■ **What you have to do**: Write back every entry exactly as it reads, with the pictures left behind.

----------------

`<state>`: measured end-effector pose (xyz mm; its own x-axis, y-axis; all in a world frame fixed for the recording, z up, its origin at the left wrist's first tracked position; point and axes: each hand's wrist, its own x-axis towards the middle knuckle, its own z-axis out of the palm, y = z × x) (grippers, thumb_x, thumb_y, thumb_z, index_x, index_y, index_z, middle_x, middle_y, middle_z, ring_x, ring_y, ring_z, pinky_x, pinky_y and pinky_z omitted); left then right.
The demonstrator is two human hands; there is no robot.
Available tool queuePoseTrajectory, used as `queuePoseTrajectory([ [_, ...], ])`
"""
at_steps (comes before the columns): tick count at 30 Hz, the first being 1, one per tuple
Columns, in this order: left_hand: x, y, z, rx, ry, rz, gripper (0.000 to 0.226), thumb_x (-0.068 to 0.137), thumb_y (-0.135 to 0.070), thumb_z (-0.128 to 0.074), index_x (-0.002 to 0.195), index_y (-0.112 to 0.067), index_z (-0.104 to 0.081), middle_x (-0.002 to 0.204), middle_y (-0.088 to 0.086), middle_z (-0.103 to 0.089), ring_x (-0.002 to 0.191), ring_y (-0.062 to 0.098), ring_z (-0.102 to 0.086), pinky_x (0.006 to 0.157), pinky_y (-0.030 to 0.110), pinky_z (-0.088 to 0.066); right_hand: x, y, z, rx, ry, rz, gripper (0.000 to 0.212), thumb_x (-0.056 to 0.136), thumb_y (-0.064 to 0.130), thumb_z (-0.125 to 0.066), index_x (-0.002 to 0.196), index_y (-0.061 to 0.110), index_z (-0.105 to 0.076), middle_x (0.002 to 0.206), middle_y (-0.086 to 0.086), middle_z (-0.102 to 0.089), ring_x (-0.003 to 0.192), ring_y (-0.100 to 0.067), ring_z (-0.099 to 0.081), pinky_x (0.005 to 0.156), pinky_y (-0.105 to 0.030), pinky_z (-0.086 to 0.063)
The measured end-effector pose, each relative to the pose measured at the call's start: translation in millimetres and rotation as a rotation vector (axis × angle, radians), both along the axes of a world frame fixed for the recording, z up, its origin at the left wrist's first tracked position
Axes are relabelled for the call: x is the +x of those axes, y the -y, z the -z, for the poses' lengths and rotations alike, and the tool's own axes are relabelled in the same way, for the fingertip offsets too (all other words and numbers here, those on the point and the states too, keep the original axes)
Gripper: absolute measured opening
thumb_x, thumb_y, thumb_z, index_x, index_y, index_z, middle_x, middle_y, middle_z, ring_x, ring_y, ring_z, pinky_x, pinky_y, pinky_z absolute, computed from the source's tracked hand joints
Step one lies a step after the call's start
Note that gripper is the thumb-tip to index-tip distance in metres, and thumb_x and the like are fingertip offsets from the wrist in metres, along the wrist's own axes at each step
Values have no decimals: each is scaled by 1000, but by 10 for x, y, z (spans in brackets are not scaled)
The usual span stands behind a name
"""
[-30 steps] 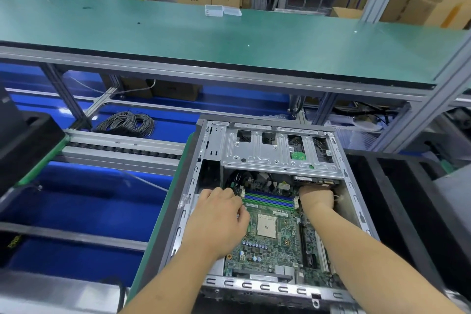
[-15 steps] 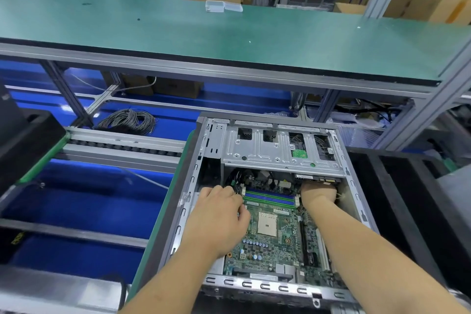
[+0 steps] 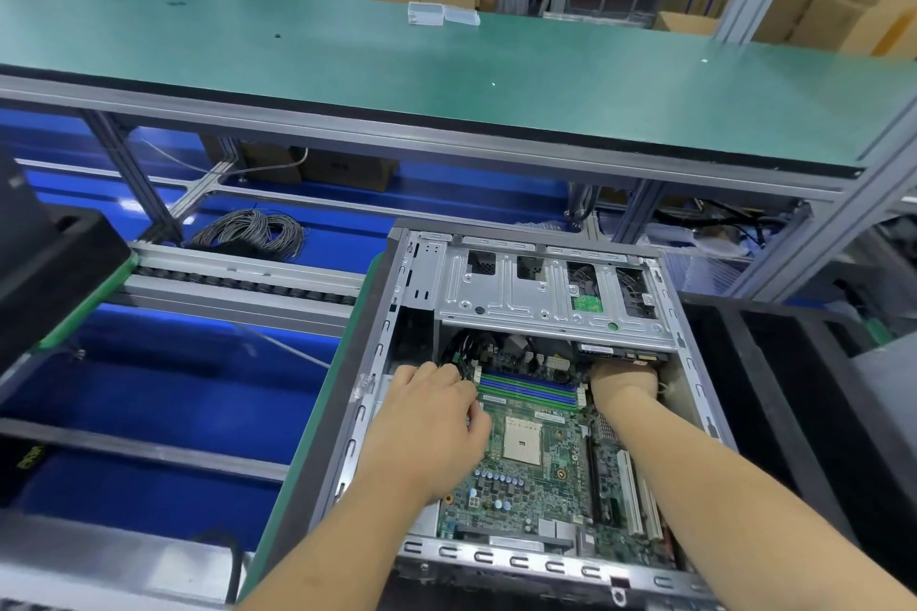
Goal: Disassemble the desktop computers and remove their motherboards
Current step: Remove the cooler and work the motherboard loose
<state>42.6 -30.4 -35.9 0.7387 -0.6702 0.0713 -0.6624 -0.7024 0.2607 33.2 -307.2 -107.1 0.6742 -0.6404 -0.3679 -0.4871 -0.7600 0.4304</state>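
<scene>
Your open desktop case (image 3: 546,412) lies on its side at the lower centre of the frame, side panel off, its bare metal frame pale grey with slotted edges. Inside it the motherboard (image 3: 541,471) lies flat: a green board with a square pale CPU socket (image 3: 521,439) near its middle, blue and green memory slots (image 3: 528,389) across its upper end, a cluster of small silver-blue capacitors toward the lower left, and long white expansion slots (image 3: 637,496) down its right side. A grey stamped drive cage (image 3: 546,298) spans the upper part of the case, above the board.

Your left hand (image 3: 431,422) is on the board's left edge, fingers curled down beside the memory slots near a bunch of black cables (image 3: 459,347); whether its grip is pinching anything cannot be told. Your right hand (image 3: 622,385) reaches in under the drive cage at the board's upper right; its fingers are hidden, so its grip cannot be told.

A green worktop (image 3: 446,65) runs across the upper frame, and a coil of grey cable (image 3: 253,231) lies at centre left.
</scene>
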Motion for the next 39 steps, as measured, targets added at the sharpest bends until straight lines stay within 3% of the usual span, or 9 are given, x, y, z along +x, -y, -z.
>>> queuePoseTrajectory([
  [3,5,-1,0,13,4,-2,38,88,-45,-9,74,-32,-42,75,-14,-38,81,10,-39,96,31,-33,46,12,-102,95,126,139,39,103,22,-37,139,19,-53,146,-5,-50,132,-26,-48,101,-33,-41],
  [6,12,-2,16,24,4,-3,32,93,-42,-20,77,-32,-45,79,-14,-42,83,10,-40,97,31,-33,40,41,-146,179,130,225,46,105,31,-27,147,20,-44,154,-3,-41,140,-25,-39,110,-34,-33],
  [11,14,4,16,32,8,-3,30,96,-41,-24,79,-32,-46,81,-13,-43,84,10,-41,98,31,-33,10,31,-178,212,113,150,40,101,26,-36,138,23,-53,147,-3,-49,132,-29,-47,103,-37,-40],
  [17,4,-2,4,22,6,-8,30,95,-41,-23,76,-32,-44,79,-13,-42,83,11,-41,98,31,-33,5,60,-193,280,34,174,45,105,25,-27,147,24,-42,156,-3,-37,140,-28,-36,113,-39,-30],
  [30,10,-3,9,17,16,6,33,92,-43,-19,77,-30,-46,82,-12,-44,84,12,-40,98,32,-32,-3,50,-191,229,158,171,40,102,24,-35,137,23,-55,147,-3,-49,134,-28,-45,106,-37,-38],
  [35,5,-2,12,13,11,4,43,85,-47,-8,76,-31,-47,81,-13,-43,84,12,-40,97,32,-33,27,51,-211,305,132,232,46,106,26,-25,149,20,-41,157,-4,-37,142,-27,-35,115,-38,-29],
  [39,6,6,2,11,13,4,43,85,-47,-7,76,-30,-45,80,-13,-42,84,12,-40,97,32,-33,-19,26,-172,196,199,81,38,100,22,-38,132,24,-58,143,-5,-53,127,-32,-50,95,-39,-45],
])
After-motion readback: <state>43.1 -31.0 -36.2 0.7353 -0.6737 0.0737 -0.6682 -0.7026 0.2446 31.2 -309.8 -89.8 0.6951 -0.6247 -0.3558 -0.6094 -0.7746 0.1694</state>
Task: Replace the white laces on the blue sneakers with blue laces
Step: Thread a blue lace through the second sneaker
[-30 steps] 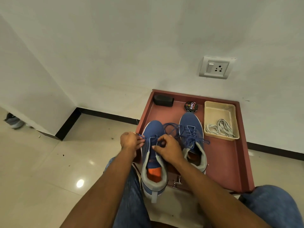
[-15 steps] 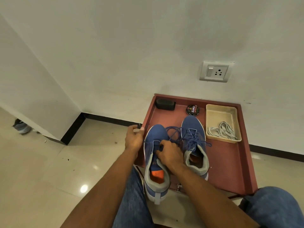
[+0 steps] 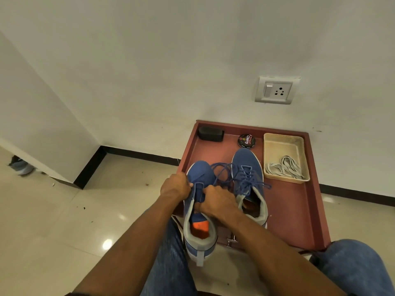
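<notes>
Head view is showing the left hand (image 3: 175, 188) pinching the blue lace (image 3: 222, 170) at the left sneaker (image 3: 197, 206), which is hanging over the red tray's (image 3: 299, 210) near edge, while the right hand (image 3: 215, 202) is gripping it at the eyelets. The right sneaker (image 3: 249, 178) is sitting laced. White laces (image 3: 284, 168) are lying in the beige bin (image 3: 277, 146). The lace is looking soft and limp, so gripping near its stiff tip is probably working best.

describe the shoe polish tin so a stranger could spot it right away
Find the red tray against the wall. Along its far edge, the shoe polish tin sits between a black box and a beige basket. It's the only round item, black with "Cherry" lettering.
</notes>
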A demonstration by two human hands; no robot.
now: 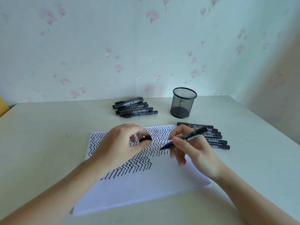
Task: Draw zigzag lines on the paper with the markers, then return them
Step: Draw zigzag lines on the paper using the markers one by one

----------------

■ **Reply**:
`<state>`: measured end-effector pose (xyz mm; its own x-axis, y-axis; all in a world frame fixed for the recording, z up, its origin at the left wrist's first tracked position; point and axes: each hand's wrist, its own x-axis towards the middle knuckle, its own z-axis out of the palm, y = z × x) (grippers, thumb_x, thumb_y, thumb_z, index_x, index_y, index_z, middle_x, middle_y, middle_z, ring_x, ring_y, ring_z, pinky_x, pinky_y and pinky_z omitted); left then right.
The demonstrator is two human hands; there is no robot.
Available tool queuePoseTrajectory, used as `queuePoseTrajectory([ [_, ...], ])`
"""
at_steps (comes before the columns): tick count at 30 Hz, the first being 1, one per tuple
Columns, in this order: left_hand: x, y, z, rx, ry, rz, gripper (0.000 to 0.226), thumb_x (-0.068 to 0.137), thumb_y (-0.135 to 0.070), thumb_z (-0.128 to 0.074), index_x (-0.002 to 0.195), index_y (-0.112 to 0.067), index_z (-0.104 to 0.081), middle_x (-0.002 to 0.204), middle_y (-0.088 to 0.086), middle_z (-0.103 to 0.089), ring_x (-0.002 to 0.191), ring_y (-0.062 to 0.098), ring_z (-0.102 to 0.086), pinky_x (0.006 to 0.157), pinky_y (-0.030 to 0.110), pinky_z (-0.088 to 0.066); right_hand: x, y, z, rx, ry, rz, gripper (0.000 to 0.212), thumb_x (-0.056 to 0.136), thumb_y (-0.064 to 0.130), thumb_z (-0.125 to 0.066), index_x (-0.002 to 0.196), index_y (-0.061 to 0.110), index_z (-0.105 to 0.076), middle_x (0.002 to 0.206), middle_y (-0.086 to 0.086), middle_z (-0.102 to 0.089), ring_x (-0.003 to 0.192), ring_y (-0.100 to 0.067), ring_z (-0.099 to 0.081), pinky_x (0.005 to 0.156), pinky_y (-0.105 to 0.030), pinky_z (-0.086 to 0.063)
The measured end-effector pose, each relative to the pose measured at the call's start: translation in millimetres and rotation as a rotation vector (axis × angle, radians), both along the axes of a world frame fixed for the recording, z up, its origin at the left wrist's first tracked position
Axes are relabelled for the call: x is the +x of those axes, y the -y, z the -z, for the poses' lengths and rotations alike, and the tool's own axes are relabelled in the same way, for the fingertip offsets too (all other words and numbers here, those on the point and the states too, keep the original axes)
Gripper: absolute measured opening
thumb_x, thumb_y, thumb_z, index_x, index_y, index_z, middle_x, middle_y, middle_z, ring_x, ring_y, ring_z, pinky_x, pinky_y, pinky_z absolute, computed from the source's tracked hand joints
Step one lies a step after the call's start
Note that gripper is the thumb-tip to index-tip distance in metres, and thumb_x and the like are fingertip offsets from the wrist in metres, along the wrist's own axes at each step
Values have no decimals: each is scaled by 1000, but by 10 for x, y, z (spans in brackets are not scaled)
The usual span stands behind a name
"""
[-30 steps] 
[-15 steps] 
[+0 steps] 
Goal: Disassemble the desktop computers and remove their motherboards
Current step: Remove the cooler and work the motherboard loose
<state>42.6 -30.4 -35.9 0.7387 -0.6702 0.0713 -0.6624 -0.7024 0.2607 33.2 -307.2 -107.1 0.6742 -0.6404 -0.3679 -0.4871 -0.7600 0.4304</state>
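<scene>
Your open desktop case (image 3: 546,412) lies on its side at the lower centre of the frame, side panel off, its bare metal frame pale grey with slotted edges. Inside it the motherboard (image 3: 541,471) lies flat: a green board with a square pale CPU socket (image 3: 521,439) near its middle, blue and green memory slots (image 3: 528,389) across its upper end, a cluster of small silver-blue capacitors toward the lower left, and long white expansion slots (image 3: 637,496) down its right side. A grey stamped drive cage (image 3: 546,298) spans the upper part of the case, above the board.

Your left hand (image 3: 431,422) is on the board's left edge, fingers curled down beside the memory slots near a bunch of black cables (image 3: 459,347); whether its grip is pinching anything cannot be told. Your right hand (image 3: 622,385) reaches in under the drive cage at the board's upper right; its fingers are hidden, so its grip cannot be told.

A green worktop (image 3: 446,65) runs across the upper frame, and a coil of grey cable (image 3: 253,231) lies at centre left.
</scene>
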Motion for the next 39 steps, as measured, targets added at the sharpest bends until straight lines stay within 3% of the usual span, or 9 are given, x, y, z along +x, -y, -z.
>>> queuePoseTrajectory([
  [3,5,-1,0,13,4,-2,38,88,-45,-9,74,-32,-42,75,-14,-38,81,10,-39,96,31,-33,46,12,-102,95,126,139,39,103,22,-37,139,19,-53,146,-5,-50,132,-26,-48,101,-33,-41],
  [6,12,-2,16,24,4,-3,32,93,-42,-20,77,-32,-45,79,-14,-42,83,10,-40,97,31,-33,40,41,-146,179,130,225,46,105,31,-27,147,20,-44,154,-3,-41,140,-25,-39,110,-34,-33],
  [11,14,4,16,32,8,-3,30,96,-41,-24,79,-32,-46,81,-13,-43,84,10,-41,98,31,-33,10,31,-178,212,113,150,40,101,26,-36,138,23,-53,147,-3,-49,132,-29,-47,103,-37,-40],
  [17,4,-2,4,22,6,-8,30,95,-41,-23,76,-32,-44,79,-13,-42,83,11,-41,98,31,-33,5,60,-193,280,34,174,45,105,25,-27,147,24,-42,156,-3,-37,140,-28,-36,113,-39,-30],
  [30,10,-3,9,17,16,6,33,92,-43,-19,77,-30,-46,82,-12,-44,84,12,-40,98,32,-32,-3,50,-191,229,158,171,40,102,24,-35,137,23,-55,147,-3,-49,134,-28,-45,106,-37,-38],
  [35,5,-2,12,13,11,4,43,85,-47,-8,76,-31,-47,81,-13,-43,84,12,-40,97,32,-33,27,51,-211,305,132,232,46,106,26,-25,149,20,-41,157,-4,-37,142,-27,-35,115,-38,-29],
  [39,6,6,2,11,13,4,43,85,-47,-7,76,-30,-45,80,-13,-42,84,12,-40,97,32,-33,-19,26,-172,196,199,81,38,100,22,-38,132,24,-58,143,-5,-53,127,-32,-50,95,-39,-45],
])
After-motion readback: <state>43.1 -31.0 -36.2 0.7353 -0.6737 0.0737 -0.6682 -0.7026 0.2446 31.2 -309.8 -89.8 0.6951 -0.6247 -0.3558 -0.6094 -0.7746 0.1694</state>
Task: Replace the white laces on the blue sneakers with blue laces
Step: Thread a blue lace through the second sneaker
[-30 steps] 
[-15 steps] 
[+0 steps] 
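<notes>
Head view is showing the left hand (image 3: 175, 188) pinching the blue lace (image 3: 222, 170) at the left sneaker (image 3: 197, 206), which is hanging over the red tray's (image 3: 299, 210) near edge, while the right hand (image 3: 215, 202) is gripping it at the eyelets. The right sneaker (image 3: 249, 178) is sitting laced. White laces (image 3: 284, 168) are lying in the beige bin (image 3: 277, 146). The lace is looking soft and limp, so gripping near its stiff tip is probably working best.

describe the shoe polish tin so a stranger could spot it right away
Find the red tray against the wall. Along its far edge, the shoe polish tin sits between a black box and a beige basket. It's the only round item, black with "Cherry" lettering.
</notes>
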A demonstration by two human hands; no robot.
now: 
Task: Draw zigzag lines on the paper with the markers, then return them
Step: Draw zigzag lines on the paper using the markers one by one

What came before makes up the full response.